UWF red channel imaging allowed us to identify ischaemia-related haemorrhage.
Subject terms: Retinal diseases, Vision disorders
Introduction
Central retinal vein occlusion (CRVO) is one of the most common causes of severe visual impairment and blindness [1–4]. Because of CRVO, venous tortuosity and dilation and retinal haemorrhages develop. Furthermore, this circulatory disturbance causes development of retinal capillary nonperfusion areas (NPAs) leading to retinal ischaemia. Fluorescein angiography (FA) is the gold standard for determining the retinal perfusion status. However, FA requires an intravenous injection of fluorescein dye that sometimes causes complications. Therefore, a noninvasive test to identify NPAs has been required. Recent studies to detect NPA using optical coherence tomography (OCT) angiography and en-face OCT images have been reported [5, 6]. However, they have the disadvantages that the angle of view is narrow and the images are too rough to evaluate especially in acute CRVO.
The relationship between retinal haemorrhages and retinal perfusion status in RVO has been reported [7]. Previous OCT studies have shown that development of retinal ischaemia depends on the shape of the haemorrhage or the layer in which the haemorrhage is located [8–10].

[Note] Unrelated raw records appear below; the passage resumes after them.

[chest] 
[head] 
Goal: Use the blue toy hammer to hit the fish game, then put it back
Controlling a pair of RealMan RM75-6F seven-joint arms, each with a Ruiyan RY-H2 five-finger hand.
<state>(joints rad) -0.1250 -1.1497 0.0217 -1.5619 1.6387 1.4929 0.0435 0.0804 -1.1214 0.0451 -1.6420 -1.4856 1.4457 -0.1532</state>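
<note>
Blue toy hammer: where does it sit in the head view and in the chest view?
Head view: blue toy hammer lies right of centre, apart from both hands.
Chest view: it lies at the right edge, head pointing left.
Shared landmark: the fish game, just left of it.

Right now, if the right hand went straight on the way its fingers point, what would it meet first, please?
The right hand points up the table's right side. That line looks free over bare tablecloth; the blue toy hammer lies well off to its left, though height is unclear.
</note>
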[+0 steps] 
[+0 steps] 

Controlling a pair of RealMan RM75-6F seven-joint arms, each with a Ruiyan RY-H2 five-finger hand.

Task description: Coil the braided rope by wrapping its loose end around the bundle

Recently, ultra-widefield (UWF) imaging has begun to be used widely to diagnose retinal diseases in clinical settings [11–13]. UWF fundus images are advantageous for screening because they can be obtained without contact and dilation. In contrast to other fundus colour images, the Optos system (Optos Panoramic 200, Marlborough, MA; Optos PLC, Dunfermline, Scotland, UK) acquires pseudocolor images by combining only red and green scanning lasers. The green laser image depicts the retina and its vasculature, and the red laser image highlights deeper structures, such as the retinal pigment epithelium (RPE) and choroid. The use of two different laser imaging systems might facilitate the evaluation of haemorrhages in the different retinal layers and properties. We recently reported that UWF red channel imaging allowed discrimination of ischaemic CRVO [14]. However, that study was qualitative. Therefore, the current study sought to quantitatively evaluate the relationship between retinal haemorrhage in green/red channels and NPA in eyes with acute CRVO.
Methods
Subjects
The institutional review board of the Yokohama City University School of Medicine, Kanagawa, Japan, approved the study protocol, which adhered to the tenets of the Declaration of Helsinki. The participants or their legal guardians provided informed consent.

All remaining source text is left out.